• **What you will do**:
The response should consist of the listing, repeated word for word.

• **Supplied data**:
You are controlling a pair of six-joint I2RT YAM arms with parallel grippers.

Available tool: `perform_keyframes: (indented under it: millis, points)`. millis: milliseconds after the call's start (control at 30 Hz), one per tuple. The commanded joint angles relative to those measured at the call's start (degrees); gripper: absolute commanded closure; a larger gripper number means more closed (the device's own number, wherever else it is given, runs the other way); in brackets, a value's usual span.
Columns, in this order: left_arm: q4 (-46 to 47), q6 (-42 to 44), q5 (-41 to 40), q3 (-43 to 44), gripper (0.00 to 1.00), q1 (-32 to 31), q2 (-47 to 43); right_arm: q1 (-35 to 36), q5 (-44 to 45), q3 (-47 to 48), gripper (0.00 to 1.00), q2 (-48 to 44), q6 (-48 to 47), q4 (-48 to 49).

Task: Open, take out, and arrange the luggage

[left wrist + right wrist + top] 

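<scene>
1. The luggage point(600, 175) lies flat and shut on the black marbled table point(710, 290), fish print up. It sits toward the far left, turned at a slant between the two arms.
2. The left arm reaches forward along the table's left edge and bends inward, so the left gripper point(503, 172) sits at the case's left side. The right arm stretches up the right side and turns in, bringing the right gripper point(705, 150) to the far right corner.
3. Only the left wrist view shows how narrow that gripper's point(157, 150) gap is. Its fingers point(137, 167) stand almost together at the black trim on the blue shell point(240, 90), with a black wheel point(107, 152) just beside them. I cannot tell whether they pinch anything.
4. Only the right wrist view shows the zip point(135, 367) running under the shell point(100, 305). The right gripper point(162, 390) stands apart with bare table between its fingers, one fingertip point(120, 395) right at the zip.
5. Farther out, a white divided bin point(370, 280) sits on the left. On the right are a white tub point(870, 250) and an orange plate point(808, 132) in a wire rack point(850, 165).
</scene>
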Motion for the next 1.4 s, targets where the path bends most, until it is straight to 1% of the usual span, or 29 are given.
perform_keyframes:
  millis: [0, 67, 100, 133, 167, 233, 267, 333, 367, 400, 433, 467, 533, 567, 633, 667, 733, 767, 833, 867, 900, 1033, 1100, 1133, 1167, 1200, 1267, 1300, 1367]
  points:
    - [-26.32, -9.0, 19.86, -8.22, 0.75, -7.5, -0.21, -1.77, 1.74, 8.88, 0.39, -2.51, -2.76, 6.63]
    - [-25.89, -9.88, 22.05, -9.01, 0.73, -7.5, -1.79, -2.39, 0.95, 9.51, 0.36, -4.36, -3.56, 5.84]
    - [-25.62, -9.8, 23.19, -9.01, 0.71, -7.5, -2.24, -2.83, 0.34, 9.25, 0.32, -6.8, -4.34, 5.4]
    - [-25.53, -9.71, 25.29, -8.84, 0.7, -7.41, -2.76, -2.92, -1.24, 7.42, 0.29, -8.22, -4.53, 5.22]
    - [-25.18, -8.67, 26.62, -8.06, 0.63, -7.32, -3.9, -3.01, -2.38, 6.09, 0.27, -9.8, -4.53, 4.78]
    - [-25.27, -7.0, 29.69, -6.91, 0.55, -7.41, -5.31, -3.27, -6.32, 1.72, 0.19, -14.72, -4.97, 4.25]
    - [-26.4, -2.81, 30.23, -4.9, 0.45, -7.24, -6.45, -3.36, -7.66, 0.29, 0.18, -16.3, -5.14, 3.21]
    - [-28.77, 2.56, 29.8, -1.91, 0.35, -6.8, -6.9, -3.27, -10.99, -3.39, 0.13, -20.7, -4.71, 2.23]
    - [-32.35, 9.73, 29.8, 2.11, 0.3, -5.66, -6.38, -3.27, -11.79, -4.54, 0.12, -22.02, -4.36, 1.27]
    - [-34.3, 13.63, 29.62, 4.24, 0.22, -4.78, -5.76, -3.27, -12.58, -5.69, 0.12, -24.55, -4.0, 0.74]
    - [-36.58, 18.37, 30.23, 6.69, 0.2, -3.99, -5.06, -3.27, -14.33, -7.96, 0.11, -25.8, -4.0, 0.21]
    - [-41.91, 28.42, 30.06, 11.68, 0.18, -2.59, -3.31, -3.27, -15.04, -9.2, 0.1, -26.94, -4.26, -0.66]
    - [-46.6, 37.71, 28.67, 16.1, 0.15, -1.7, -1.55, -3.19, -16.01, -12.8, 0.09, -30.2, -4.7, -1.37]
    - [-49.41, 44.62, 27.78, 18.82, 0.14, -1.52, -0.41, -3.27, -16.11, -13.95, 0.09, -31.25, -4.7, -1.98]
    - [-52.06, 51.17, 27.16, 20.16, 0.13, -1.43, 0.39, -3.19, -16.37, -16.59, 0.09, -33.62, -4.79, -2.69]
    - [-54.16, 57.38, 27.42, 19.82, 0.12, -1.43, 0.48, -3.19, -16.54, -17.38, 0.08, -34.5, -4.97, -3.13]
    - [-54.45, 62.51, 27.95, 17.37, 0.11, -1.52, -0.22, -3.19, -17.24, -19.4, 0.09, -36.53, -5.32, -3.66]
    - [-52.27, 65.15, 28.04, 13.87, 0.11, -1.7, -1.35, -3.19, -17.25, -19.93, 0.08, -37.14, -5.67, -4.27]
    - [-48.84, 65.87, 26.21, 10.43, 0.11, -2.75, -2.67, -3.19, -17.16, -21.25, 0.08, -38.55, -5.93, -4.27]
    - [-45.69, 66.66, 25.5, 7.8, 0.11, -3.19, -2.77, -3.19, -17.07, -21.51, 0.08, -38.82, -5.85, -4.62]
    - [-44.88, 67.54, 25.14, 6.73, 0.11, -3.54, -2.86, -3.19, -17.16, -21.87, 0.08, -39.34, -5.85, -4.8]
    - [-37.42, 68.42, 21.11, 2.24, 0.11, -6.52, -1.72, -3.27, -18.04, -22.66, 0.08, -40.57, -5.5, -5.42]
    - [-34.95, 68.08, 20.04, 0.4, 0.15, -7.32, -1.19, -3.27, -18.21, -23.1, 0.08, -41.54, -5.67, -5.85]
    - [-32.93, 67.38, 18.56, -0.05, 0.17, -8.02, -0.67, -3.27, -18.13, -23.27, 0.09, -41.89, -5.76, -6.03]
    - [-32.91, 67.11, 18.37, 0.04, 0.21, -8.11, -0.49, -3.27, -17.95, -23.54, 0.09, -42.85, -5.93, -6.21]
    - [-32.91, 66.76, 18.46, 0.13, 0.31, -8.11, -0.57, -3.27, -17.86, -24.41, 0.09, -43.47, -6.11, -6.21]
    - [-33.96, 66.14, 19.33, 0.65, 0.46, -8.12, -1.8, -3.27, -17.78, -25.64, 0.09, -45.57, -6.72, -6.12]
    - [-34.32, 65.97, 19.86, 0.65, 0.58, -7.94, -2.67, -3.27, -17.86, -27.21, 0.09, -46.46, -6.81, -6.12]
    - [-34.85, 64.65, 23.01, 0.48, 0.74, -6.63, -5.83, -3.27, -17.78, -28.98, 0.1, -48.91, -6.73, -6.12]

• **Output for this exercise**:
You are controlling a pair of six-joint I2RT YAM arms with parallel grippers.

Available tool: `perform_keyframes: (indented under it: millis, points)`. millis: milliseconds after the call's start (control at 30 Hz), one per tuple. The commanded joint angles relative to those measured at the call's start (degrees); gripper: absolute commanded closure; a larger gripper number means more closed (the device's own number, wherever else it is given, runs the other way); in brackets, a value's usual span.
Columns, in this order: left_arm: q4 (-46 to 47), q6 (-42 to 44), q5 (-41 to 40), q3 (-43 to 44), gripper (0.00 to 1.00), q1 (-32 to 31), q2 (-47 to 43); right_arm: q1 (-35 to 36), q5 (-44 to 45), q3 (-47 to 48), gripper (0.00 to 1.00), q2 (-48 to 44), q6 (-48 to 47), q4 (-48 to 49).

Task: Open, take out, and arrange the luggage

[left wrist + right wrist + top] 

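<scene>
1. The luggage point(600, 175) lies flat and shut on the black marbled table point(710, 290), fish print up. It sits toward the far left, turned at a slant between the two arms.
2. The left arm reaches forward along the table's left edge and bends inward, so the left gripper point(503, 172) sits at the case's left side. The right arm stretches up the right side and turns in, bringing the right gripper point(705, 150) to the far right corner.
3. Only the left wrist view shows how narrow that gripper's point(157, 150) gap is. Its fingers point(137, 167) stand almost together at the black trim on the blue shell point(240, 90), with a black wheel point(107, 152) just beside them. I cannot tell whether they pinch anything.
4. Only the right wrist view shows the zip point(135, 367) running under the shell point(100, 305). The right gripper point(162, 390) stands apart with bare table between its fingers, one fingertip point(120, 395) right at the zip.
5. Farther out, a white divided bin point(370, 280) sits on the left. On the right are a white tub point(870, 250) and an orange plate point(808, 132) in a wire rack point(850, 165).
</scene>
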Motion for the next 1.4 s, targets where the path bends most, until it is straight to 1% of the usual span, or 29 are given.
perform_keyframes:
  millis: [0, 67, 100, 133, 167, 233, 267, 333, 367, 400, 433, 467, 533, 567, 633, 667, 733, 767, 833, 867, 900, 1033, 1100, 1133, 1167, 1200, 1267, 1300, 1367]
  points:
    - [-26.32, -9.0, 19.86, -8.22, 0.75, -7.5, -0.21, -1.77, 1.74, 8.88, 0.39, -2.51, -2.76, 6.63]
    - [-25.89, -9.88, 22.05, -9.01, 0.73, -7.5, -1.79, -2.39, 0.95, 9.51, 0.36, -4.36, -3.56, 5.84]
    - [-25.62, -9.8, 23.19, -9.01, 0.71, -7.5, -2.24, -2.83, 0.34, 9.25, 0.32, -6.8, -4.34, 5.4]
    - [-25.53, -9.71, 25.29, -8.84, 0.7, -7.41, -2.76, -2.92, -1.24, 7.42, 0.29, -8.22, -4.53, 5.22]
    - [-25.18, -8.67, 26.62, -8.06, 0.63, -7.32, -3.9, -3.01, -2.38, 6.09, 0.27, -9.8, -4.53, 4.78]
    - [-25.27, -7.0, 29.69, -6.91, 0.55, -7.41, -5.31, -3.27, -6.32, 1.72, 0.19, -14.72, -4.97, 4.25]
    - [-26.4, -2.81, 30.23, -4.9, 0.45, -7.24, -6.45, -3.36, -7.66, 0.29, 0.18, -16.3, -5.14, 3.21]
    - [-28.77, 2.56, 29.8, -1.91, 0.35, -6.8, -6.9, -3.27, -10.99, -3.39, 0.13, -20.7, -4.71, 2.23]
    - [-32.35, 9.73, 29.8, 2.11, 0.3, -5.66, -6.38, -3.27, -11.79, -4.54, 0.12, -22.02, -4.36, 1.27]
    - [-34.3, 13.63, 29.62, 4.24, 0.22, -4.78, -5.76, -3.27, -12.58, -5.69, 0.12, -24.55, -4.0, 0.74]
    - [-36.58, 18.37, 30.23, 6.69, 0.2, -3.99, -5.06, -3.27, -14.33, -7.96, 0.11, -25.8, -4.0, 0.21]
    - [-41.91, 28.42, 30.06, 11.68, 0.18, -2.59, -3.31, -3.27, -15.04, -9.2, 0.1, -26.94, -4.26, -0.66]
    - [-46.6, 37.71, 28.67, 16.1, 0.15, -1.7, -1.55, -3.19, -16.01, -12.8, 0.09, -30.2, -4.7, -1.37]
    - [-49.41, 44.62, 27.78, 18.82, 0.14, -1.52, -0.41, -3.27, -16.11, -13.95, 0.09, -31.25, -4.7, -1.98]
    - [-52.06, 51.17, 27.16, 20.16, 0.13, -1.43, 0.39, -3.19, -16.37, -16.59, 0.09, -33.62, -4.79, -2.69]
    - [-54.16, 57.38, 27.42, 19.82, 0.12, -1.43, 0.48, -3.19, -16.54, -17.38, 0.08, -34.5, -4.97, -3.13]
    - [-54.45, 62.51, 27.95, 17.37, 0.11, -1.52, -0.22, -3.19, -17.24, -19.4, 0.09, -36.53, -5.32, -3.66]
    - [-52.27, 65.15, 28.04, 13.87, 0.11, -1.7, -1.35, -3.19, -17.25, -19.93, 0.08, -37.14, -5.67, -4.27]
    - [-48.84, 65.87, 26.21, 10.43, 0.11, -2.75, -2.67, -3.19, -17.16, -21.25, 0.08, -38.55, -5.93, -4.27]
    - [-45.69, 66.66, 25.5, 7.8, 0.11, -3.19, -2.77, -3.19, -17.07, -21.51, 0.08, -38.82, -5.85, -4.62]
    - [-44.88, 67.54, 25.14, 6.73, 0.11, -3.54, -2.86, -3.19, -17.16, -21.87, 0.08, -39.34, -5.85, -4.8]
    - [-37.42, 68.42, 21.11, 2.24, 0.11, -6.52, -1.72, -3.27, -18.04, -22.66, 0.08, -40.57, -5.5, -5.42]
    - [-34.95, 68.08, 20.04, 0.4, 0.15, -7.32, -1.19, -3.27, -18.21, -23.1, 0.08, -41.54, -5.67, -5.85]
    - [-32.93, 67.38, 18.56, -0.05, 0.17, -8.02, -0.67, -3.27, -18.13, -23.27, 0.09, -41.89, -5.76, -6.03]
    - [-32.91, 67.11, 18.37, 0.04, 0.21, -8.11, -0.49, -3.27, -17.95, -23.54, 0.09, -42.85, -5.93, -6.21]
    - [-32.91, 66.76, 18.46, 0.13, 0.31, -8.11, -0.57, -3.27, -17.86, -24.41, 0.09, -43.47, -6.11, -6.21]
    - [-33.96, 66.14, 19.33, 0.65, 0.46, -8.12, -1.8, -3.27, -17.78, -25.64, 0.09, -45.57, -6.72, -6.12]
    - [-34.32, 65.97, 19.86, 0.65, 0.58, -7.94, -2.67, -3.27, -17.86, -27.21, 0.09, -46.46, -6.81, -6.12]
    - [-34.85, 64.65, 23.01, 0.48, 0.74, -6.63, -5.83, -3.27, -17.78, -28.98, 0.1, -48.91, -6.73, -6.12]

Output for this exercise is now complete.